Escusado será comentar o relativo gozo que me dá voltar hoje, 40 anos volvidos, à leitura desse livros, sem arrogância e com nostalgia. A memória já não é hoje assim tão emocionalmente importante como o sabor dos queques do Marcel Proust poderia levar a pensar, nem como antes da RA eu pensava, mas dá sempre algum gozo voltar ao que nos deu gozo aos vinte anos.
Sempre o naif me comoveu.

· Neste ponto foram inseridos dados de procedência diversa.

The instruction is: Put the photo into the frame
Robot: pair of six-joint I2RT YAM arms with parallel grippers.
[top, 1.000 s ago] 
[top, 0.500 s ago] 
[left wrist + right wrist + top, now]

Numa coisa essas «Notas de Leitura» (1952-54) são melhores do que tudo o que escrevi posteriormente sobre livros e arredores: não tinham o crítico como missionário e a crítica como missionação, aspecto dominante no tempo em que foi publicado o «Jornal de Crítica» (in «República») e que hoje me parece ser um dos aspectos mais execrandos, numa actividade execrável, já de si, que é a escrita pró público.
São dos meus 20 anos - e isso, confesso, orgulha-me - as obsessões em torno de noções que haviam de ser noções-chave, a de gestalpsicology de William James, por exemplo, e a de Parménides (os dois infinitos) e a do segredo da esfinge, especialmente esta, em duas amareladas páginas eternamente inéditas, enche-me de legítimo orgulho.

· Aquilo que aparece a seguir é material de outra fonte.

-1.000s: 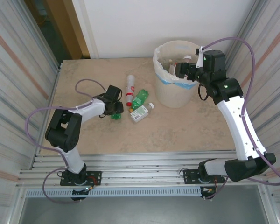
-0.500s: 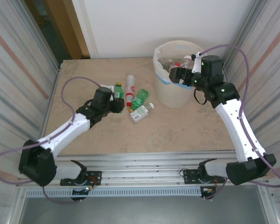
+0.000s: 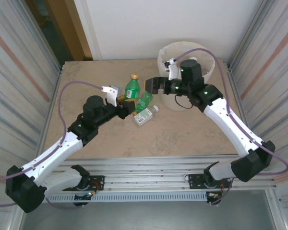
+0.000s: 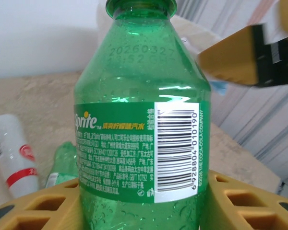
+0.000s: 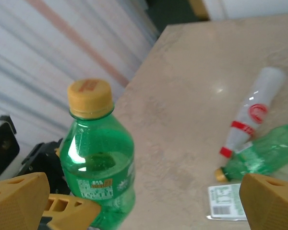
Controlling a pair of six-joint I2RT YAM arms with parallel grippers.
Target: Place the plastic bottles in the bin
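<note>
My left gripper is shut on a green Sprite bottle with an orange cap and holds it upright above the table. In the left wrist view the bottle stands between my yellow fingers. My right gripper stands open just right of the bottle, facing it. From the right wrist, the bottle sits left of the midpoint between the spread jaws. The cream bin is behind the right arm. A crushed green bottle and a clear labelled bottle lie on the table.
A white bottle with a red label lies beside the crushed green one. Corrugated metal walls close in both sides of the table. Bare tabletop stretches in front of the bin.
The left arm has lifted the green bottle off the table and carried it right. The right arm has swung left from over the bin toward that bottle.
</note>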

Agora que a RA me levou, aos 60 anos, de regresso à Esfinge.

*
Há uma lista manuscrita de autores, com data de 1955, em que assinalo o que essencialmente via neles:
António Nobre - Culto da solidão
Baudelaire - Culto do Eu
Poe - Culto do maravilhoso
Jean Jacques Rousseau e Santo Agostinho - Culto do eu autobiográfico
Rimbaud - culto do símbolo
Nietszche - culto do absurdo
Fernando Pessoa - culto do absurdo
Lorca - culto do sangue
Walt Whitman - culto da fraternidade
São Francisvo - culto da fraternidade
Huxley - culto da ironia
Rilke - culto da sobriedade inefável

* A mania epistolar e o vezo de escrever cartas a tudo quanto é gente, conhecido e desconhecido, parece bem assinalado, desde logo, em 1955, onde, no suicídio de Sebastião da Gama, eu lhe escrevia chamando-lhe irmão. Nenhum parvo quer ser parvo sozinho e eu terminava essa comovente missiva com estas palavras lancinantes: «Espero que a família não me troque as voltas. Oxalá não deiem por nada. Estou morto por te abraçar, ó Sebastião. Até breve. O teu irmão Afonso Cautela.»

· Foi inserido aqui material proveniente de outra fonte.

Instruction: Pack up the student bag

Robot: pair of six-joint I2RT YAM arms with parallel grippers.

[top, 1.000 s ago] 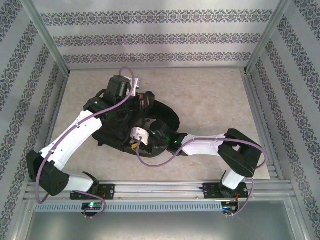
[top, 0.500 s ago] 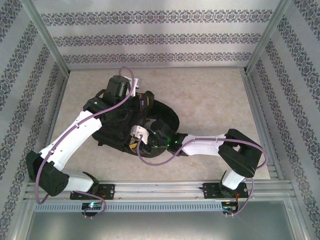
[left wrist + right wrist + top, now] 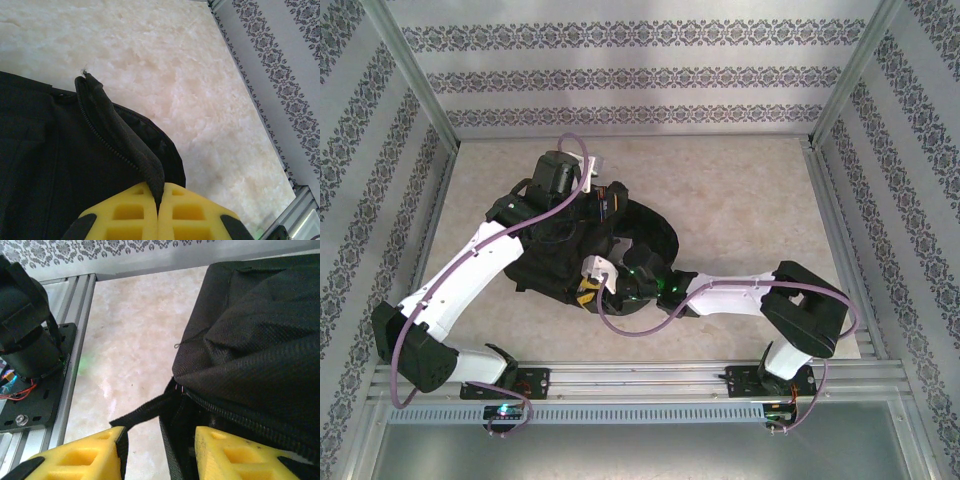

Tão comovente como esta, só a missiva que escrevi, já na balbúrdia dos anos 80, ao Araújo Ferreira, suspeito também de se ter suicidado, ele que, acupunctor, sabia mexer nas energias e deve ter calcado (picado) o ponto da morte.
Estava farto e, segundo testemunho da empregada doméstica, todo o dia andara, de um lado para o outro, rosnando aquela obcecação: «O que é que eu ando aqui a fazer?»
É o que eu todo o dia rosno, mas não tenho empregada doméstica para testemunhar.